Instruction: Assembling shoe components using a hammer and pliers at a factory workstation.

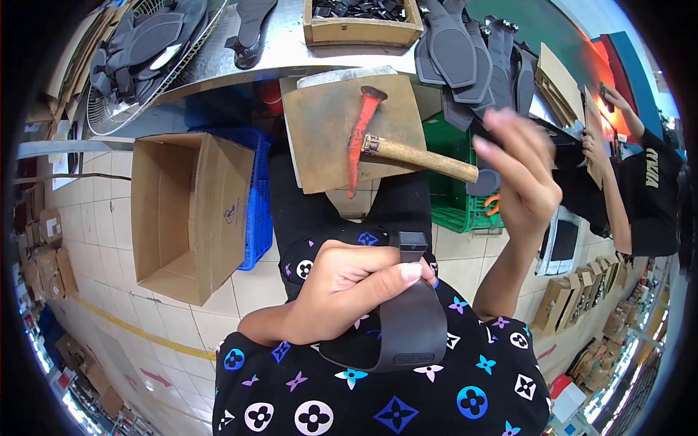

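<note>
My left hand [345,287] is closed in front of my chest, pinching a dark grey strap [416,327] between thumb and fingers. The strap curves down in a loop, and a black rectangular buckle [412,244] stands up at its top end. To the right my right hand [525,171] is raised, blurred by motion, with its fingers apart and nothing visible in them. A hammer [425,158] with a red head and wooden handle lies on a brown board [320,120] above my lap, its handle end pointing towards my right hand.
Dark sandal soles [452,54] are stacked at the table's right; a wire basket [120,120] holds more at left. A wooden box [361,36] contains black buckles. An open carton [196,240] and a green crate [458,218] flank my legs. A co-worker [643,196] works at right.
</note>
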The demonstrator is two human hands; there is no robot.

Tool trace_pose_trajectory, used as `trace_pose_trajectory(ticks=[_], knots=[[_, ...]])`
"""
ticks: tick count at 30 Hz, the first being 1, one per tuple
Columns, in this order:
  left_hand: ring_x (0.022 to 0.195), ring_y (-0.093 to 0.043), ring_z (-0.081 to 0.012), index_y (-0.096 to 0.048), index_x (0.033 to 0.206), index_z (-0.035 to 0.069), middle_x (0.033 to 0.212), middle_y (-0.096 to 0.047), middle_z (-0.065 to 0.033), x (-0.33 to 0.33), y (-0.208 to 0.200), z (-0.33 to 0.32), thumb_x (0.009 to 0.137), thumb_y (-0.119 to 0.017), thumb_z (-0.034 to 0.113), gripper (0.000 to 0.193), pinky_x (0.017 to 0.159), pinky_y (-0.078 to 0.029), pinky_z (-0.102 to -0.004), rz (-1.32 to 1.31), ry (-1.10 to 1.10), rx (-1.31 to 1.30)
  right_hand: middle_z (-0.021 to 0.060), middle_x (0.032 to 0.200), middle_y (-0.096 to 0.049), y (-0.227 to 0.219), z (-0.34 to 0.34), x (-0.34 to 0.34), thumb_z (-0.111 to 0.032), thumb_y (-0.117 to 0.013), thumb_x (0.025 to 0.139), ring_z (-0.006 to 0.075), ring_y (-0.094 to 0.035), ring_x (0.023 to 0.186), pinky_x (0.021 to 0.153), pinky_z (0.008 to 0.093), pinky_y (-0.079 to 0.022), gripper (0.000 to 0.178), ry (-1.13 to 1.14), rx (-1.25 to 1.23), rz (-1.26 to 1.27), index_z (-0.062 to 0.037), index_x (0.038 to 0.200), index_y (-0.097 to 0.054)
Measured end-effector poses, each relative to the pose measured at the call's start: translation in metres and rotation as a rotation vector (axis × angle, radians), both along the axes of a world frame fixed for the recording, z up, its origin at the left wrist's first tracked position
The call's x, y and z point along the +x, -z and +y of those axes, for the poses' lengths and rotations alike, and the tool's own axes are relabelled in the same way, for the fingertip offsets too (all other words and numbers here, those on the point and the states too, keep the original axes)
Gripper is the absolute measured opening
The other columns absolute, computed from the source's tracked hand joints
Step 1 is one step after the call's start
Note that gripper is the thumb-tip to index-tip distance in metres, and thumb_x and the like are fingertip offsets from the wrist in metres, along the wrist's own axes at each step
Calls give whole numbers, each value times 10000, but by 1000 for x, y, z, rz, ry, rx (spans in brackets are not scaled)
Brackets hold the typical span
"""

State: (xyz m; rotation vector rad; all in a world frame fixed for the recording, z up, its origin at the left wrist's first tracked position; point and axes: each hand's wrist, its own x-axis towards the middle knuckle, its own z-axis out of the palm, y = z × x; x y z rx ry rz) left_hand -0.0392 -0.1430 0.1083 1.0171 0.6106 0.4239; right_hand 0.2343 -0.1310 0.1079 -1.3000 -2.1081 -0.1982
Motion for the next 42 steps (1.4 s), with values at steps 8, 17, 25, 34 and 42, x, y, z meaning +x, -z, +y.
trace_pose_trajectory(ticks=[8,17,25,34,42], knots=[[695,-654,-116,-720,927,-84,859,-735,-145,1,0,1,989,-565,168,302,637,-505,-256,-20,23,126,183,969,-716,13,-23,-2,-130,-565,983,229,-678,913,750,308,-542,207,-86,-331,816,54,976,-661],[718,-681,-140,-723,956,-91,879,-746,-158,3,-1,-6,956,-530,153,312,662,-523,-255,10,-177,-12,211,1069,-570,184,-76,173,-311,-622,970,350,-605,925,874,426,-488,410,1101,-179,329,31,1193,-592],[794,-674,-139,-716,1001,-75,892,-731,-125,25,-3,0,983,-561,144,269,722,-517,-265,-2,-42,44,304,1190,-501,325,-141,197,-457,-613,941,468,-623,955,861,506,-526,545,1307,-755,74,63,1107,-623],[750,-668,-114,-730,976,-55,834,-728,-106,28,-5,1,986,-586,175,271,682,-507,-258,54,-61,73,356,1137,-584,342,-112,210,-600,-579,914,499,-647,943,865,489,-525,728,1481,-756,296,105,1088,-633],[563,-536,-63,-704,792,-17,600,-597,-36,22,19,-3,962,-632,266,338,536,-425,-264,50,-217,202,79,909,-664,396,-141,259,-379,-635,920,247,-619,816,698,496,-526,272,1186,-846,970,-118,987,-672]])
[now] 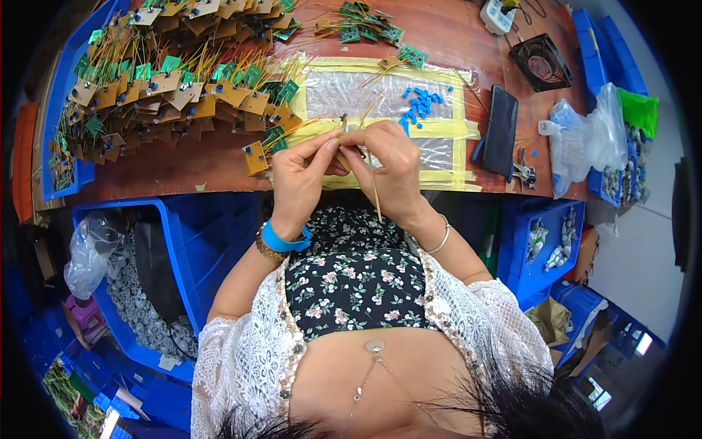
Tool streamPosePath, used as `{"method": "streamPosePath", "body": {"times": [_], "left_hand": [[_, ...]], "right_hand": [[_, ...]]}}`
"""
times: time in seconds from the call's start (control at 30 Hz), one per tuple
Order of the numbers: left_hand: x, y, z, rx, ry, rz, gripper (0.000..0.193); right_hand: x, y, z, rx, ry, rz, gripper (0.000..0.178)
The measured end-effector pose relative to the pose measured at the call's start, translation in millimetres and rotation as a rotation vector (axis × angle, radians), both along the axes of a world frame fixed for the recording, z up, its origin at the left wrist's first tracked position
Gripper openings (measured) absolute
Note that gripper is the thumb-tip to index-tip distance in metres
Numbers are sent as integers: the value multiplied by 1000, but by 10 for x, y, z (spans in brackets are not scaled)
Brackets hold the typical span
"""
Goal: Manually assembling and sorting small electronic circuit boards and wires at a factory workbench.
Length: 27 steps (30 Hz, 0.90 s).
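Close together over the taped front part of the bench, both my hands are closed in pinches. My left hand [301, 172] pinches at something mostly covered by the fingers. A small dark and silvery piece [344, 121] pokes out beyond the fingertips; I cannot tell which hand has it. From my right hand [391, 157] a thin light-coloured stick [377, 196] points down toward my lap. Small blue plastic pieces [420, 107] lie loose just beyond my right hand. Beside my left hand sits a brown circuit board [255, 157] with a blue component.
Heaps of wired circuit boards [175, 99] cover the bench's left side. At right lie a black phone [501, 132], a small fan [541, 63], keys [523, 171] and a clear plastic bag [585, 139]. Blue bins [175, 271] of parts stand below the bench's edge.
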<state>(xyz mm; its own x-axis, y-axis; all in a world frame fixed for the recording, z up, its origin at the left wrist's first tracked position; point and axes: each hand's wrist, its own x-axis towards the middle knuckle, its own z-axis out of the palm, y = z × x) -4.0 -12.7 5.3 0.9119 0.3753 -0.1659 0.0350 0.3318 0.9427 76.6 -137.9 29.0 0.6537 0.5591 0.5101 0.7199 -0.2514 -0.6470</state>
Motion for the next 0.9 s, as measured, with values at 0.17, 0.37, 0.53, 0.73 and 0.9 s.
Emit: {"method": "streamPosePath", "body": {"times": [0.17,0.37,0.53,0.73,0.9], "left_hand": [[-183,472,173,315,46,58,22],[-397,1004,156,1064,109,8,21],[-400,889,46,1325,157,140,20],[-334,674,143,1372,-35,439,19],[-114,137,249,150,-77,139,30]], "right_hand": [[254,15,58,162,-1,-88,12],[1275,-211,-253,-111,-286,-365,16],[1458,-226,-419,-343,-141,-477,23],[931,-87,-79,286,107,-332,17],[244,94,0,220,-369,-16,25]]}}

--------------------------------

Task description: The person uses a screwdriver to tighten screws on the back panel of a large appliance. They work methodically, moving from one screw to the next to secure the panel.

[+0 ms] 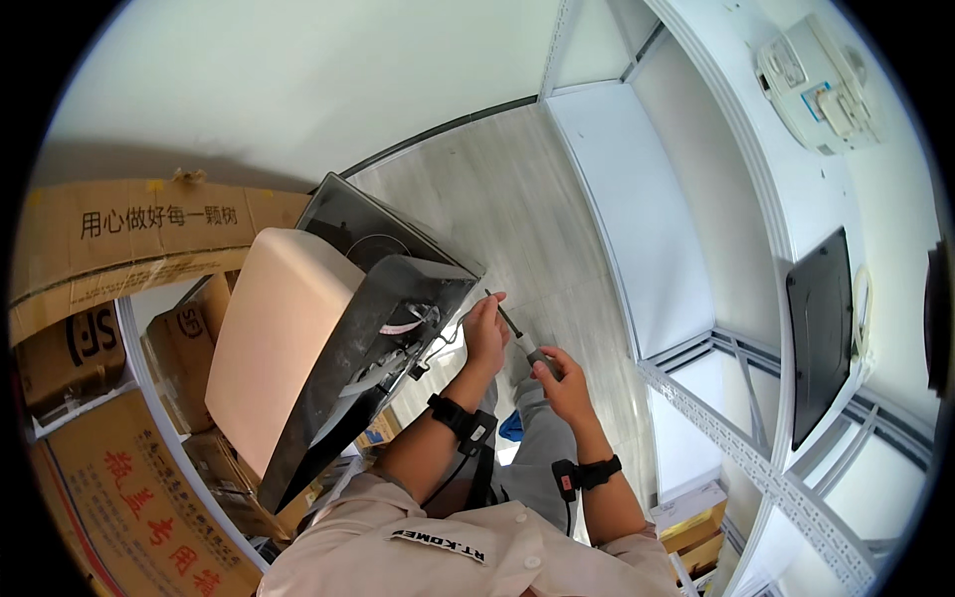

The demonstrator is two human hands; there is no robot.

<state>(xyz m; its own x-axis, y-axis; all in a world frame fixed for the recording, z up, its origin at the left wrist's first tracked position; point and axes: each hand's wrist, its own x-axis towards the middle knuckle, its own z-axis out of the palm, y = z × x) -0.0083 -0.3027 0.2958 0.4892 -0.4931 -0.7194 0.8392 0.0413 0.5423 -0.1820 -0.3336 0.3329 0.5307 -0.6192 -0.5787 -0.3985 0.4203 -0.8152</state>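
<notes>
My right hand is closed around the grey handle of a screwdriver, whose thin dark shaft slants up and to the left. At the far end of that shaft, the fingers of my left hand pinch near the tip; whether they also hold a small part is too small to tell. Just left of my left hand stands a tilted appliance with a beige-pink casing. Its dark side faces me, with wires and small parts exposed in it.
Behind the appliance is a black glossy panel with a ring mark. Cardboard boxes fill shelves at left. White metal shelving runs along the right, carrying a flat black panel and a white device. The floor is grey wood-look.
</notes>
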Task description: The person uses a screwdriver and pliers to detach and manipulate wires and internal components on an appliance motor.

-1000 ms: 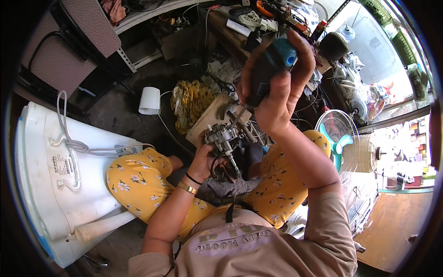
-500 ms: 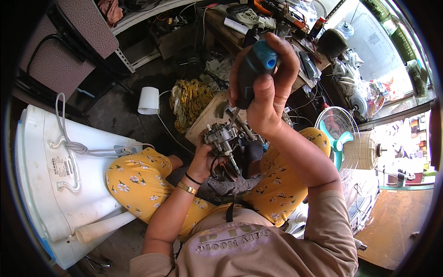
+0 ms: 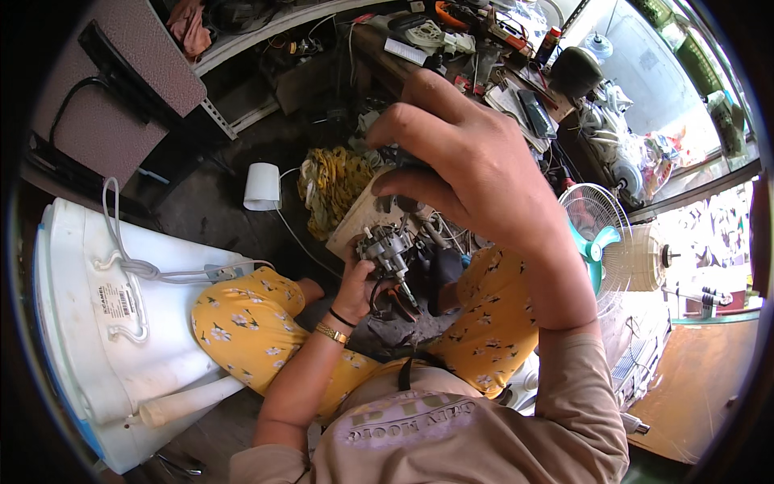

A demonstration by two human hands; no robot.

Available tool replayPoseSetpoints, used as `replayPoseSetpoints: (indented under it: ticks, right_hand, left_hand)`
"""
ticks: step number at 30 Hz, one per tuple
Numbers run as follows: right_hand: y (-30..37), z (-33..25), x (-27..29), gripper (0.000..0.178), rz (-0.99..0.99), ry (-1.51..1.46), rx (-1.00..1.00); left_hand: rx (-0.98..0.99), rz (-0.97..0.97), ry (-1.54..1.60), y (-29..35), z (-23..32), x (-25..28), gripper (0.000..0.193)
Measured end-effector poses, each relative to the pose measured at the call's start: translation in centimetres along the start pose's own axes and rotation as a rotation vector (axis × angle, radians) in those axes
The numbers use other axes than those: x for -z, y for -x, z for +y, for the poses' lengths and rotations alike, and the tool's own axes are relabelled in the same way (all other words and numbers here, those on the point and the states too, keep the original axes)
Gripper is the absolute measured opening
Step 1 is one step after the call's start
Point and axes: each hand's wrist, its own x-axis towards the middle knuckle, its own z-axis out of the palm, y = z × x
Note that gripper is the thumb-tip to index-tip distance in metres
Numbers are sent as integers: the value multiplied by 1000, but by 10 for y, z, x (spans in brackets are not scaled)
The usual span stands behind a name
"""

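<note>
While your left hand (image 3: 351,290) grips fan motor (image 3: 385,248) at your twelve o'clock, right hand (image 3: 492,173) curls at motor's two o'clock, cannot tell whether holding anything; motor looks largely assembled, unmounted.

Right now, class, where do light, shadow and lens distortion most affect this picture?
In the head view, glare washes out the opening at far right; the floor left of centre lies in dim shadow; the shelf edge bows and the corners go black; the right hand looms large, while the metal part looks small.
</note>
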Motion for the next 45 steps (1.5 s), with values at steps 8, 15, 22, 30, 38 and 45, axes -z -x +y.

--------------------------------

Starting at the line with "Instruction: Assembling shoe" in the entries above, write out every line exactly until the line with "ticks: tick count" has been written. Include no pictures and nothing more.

Instruction: Assembling shoe components using a hammer and pliers at a factory workstation.


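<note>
My left hand [345,287] is closed in front of my chest, pinching a dark grey strap [416,327] between thumb and fingers. The strap curves down in a loop, and a black rectangular buckle [412,244] stands up at its top end. To the right my right hand [525,171] is raised, blurred by motion, with its fingers apart and nothing visible in them. A hammer [425,158] with a red head and wooden handle lies on a brown board [320,120] above my lap, its handle end pointing towards my right hand.
Dark sandal soles [452,54] are stacked at the table's right; a wire basket [120,120] holds more at left. A wooden box [361,36] contains black buckles. An open carton [196,240] and a green crate [458,218] flank my legs. A co-worker [643,196] works at right.
</note>
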The demonstrator is two human hands; there is no robot.

Tool trace_pose_trajectory, used as `trace_pose_trajectory(ticks=[_], knots=[[_, ...]])`
"""
ticks: tick count at 30 Hz, the first being 1, one per tuple

This completes the answer.